Getty Les analogies faites entre l’ancien Führer Adolf Hitler et des hommes d’État modernes, toujours infondées, coupent court à tout débat rationnel, dénonce notre chroniqueur.

Adolf Hitler a décidément de nombreux clones. Après Bachar el-Assad, c’est au tour de Vladimir Poutine d’être comparé au dictateur nazi. Attention aux parallèles de la malfaisance! Comparaison n’est pas toujours raison.

Avant les présidents syrien et russe, c’était à Slobodan Milosevic d’être qualifié de «nouveau Hitler». Le président serbe précédait son homologue irakien, Saddam Hussein qui lui, succédait à l’Ougandais Idi Amin Dada.

Parmi tout ce «beau monde» il y a eu, bien sûr, le Libyen Mouammar Kadhafi et l’Iranien Mahmoud Ahmadinejad.
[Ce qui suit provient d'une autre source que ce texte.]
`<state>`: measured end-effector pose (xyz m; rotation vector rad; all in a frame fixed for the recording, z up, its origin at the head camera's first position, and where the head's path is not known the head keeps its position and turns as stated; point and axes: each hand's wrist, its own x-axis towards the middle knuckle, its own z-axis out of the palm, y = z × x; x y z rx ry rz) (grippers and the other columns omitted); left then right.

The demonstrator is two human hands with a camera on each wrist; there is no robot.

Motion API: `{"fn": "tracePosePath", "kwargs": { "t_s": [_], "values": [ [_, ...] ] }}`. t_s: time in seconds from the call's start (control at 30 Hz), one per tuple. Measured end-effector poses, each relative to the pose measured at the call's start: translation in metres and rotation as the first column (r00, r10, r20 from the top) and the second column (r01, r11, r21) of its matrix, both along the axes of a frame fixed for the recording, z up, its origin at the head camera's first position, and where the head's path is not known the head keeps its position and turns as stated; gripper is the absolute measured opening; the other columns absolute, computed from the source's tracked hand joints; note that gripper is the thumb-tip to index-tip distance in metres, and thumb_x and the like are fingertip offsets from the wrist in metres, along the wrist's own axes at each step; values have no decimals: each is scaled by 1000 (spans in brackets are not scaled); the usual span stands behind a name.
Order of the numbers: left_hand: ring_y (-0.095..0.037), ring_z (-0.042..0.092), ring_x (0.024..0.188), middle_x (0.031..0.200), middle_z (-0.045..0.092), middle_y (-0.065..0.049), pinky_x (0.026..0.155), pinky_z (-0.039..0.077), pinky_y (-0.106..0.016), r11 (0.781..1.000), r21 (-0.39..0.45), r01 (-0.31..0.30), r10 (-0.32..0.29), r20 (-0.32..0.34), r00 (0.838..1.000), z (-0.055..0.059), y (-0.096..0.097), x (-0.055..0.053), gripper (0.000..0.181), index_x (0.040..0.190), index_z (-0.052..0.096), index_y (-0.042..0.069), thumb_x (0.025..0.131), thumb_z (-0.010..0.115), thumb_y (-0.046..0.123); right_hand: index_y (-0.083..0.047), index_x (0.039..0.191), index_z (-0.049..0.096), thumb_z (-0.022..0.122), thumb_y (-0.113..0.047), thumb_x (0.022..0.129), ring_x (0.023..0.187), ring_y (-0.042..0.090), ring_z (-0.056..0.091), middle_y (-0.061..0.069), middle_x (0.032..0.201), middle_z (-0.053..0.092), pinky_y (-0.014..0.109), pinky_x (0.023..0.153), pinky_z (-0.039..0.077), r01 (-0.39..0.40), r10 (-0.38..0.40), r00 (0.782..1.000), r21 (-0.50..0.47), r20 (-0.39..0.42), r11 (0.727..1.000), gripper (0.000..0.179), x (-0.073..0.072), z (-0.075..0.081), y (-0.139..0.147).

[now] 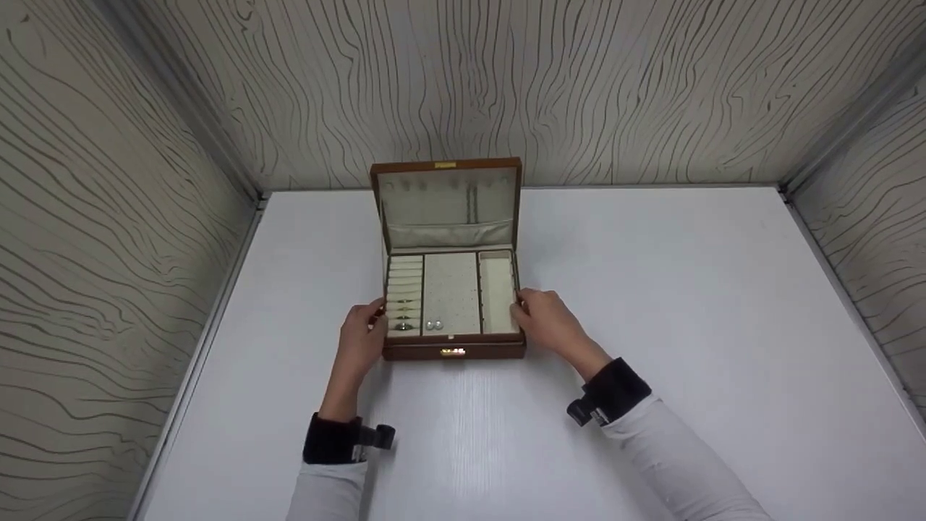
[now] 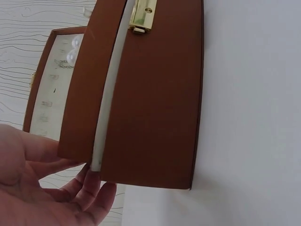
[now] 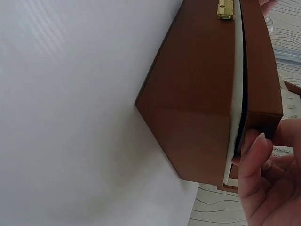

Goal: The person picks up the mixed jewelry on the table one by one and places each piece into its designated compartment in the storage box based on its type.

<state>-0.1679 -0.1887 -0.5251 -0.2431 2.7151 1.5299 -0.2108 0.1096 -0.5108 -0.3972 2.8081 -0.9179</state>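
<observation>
A brown jewelry box (image 1: 412,353) stands on the white table with its lid (image 1: 427,206) raised. My left hand (image 1: 359,340) grips the left end of the brown jewelry tray (image 2: 87,89), thumb above and fingers beneath its edge. At the other end my right hand (image 1: 555,322) pinches the tray near its front corner. Both wrist views show a gap between tray and box, with cream lining in it. Rings (image 1: 404,327) sit in the cream rolls at left. Two pearl-like earrings (image 1: 434,325) are on the middle panel. The long right compartment (image 1: 496,293) is cream-lined.
A dark chain (image 1: 472,202) hangs inside the lid above a fabric pocket (image 1: 452,234). A gold clasp (image 1: 453,352) is on the box front. Patterned wall panels (image 1: 463,87) stand behind and beside the white table (image 1: 651,289).
</observation>
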Motion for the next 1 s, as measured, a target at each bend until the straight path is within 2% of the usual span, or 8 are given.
{"fn": "tracePosePath", "kwargs": {
  "t_s": [0.33,0.57,0.73,0.87,0.93,1.0],
  "values": [
    [-30,53,110,126,52,-22,85,50,-43,999,-33,-2,3,30,1000,-3,2,-3,40,138,51,-7,100,50,7,-7,73,57,55,-4,93,50,11,43,-2,57,49,26,45,37,12,-12,999,-12,-43,1000,21,5,-4,-4],
    [-28,55,103,118,55,-20,82,50,-40,997,-74,-9,9,4,1000,-6,2,-4,38,134,54,-7,98,53,4,-7,74,59,55,-2,92,49,10,44,-1,58,51,26,44,38,28,-29,999,-31,-41,999,19,5,-8,-5],
    [-26,57,98,115,57,-18,76,52,-38,995,-85,-55,55,-9,998,-9,4,-4,38,132,58,-3,95,56,0,-3,80,61,57,-1,90,50,12,48,0,59,53,27,44,41,39,-40,999,-31,-35,999,11,6,-9,-7],
    [-26,58,97,113,57,-17,74,52,-37,994,-87,-65,64,-18,998,-11,5,-4,38,131,59,-2,93,58,-1,-3,81,61,59,0,89,50,13,50,0,60,53,28,44,43,42,-42,998,-19,-42,999,8,6,-10,-8],
    [-26,58,96,112,58,-17,74,52,-38,994,-83,-71,69,-27,997,-12,5,-4,38,130,60,-2,93,59,-2,0,88,63,60,0,88,50,12,49,0,59,53,28,44,43,42,-43,998,-20,-50,999,4,5,-10,-8],
    [-25,58,95,111,58,-16,74,52,-38,994,-81,-78,75,-34,997,-12,5,-3,37,129,61,-2,92,59,-2,3,97,65,60,0,89,50,12,49,0,59,52,28,43,43,37,-39,998,-22,-55,999,10,5,-11,-8]
  ]
}}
Quand il dirigeait le Front national, Jean-Marie Le Pen a souvent été assimilé à Hitler, et ce dernier s’est retrouvé à côté de Barack Obama sur les affiches du Tea Party lorsque le mouvement ultraconservateur américain bataillait ferme contre la réélection du président sortant en 2012. Bref, on est toujours l’Hitler de quelqu’un.

Poutine, lui, n’a pas du tout apprécié qu’avec le rattachement de la Crimée à la Russie, Hillary Clinton l’ait comparé au fondateur du Troisième Reich qui a saigné à blanc l’ex-URSS. Près de la moitié des 50 millions de morts du conflit le plus meurtrier de l’humanité étaient soviétiques.

L’ex-secrétaire d’État américaine, possible future candidate à la présidentielle de 2016, n’est pas la seule à avoir laissé tomber les gants diplomatiques. Le ministre allemand des Finances, Wolfgang Schaüble, a lui aussi fait un rapprochement entre Poutine et Hitler. Mais sa carrière politique n’a pas pris fin comme celle de la ministre de la Justice allemande, Herta Däubler-Gmelin, qui elle, avait comparé George W. Bush au Führer. Deux poids, deux mesures.

Si la campagne de dénigrement de Poutine est légitime, la Russie d’aujourd’hui n’est pas pour autant l’Allemagne d’hier et son président, malgré ses travers démocratiques, ne peut être diabolisé au point de ressembler à Hitler.

Comment expliquer ces comparaisons abusives? Les analogies extrêmes se multiplient dans la rhétorique politique, comme dans celle de tous les jours. Au détriment du débat d’idées. C’est dans l’air du temps.

L’appauvrissement du champ lexical se reflète dans la «théorie» du «point Godwin», du nom de son fondateur, un avocat américain. Selon lui, plus une discussion tourne en rond et plus grande est la probabilité d’y trouver une comparaison impliquant Hitler et le nazisme. Associer un adversaire à un homme honni de l’Histoire et à une idéologie meurtrière permet visiblement de le discréditer. De couper court à tout débat. C’est le niveau zéro de la communication, à l’instar du maire de Londres, Boris Johnson, qui a récemment comparé l’acteur George Clooney à Hitler pour avoir demandé au British Museum de restituer à la Grèce les marbres du Parthénon.

L’«hitlérisation» du discours est un danger sur l’échiquier diplomatique mondial comme dans la vie de tous les jours.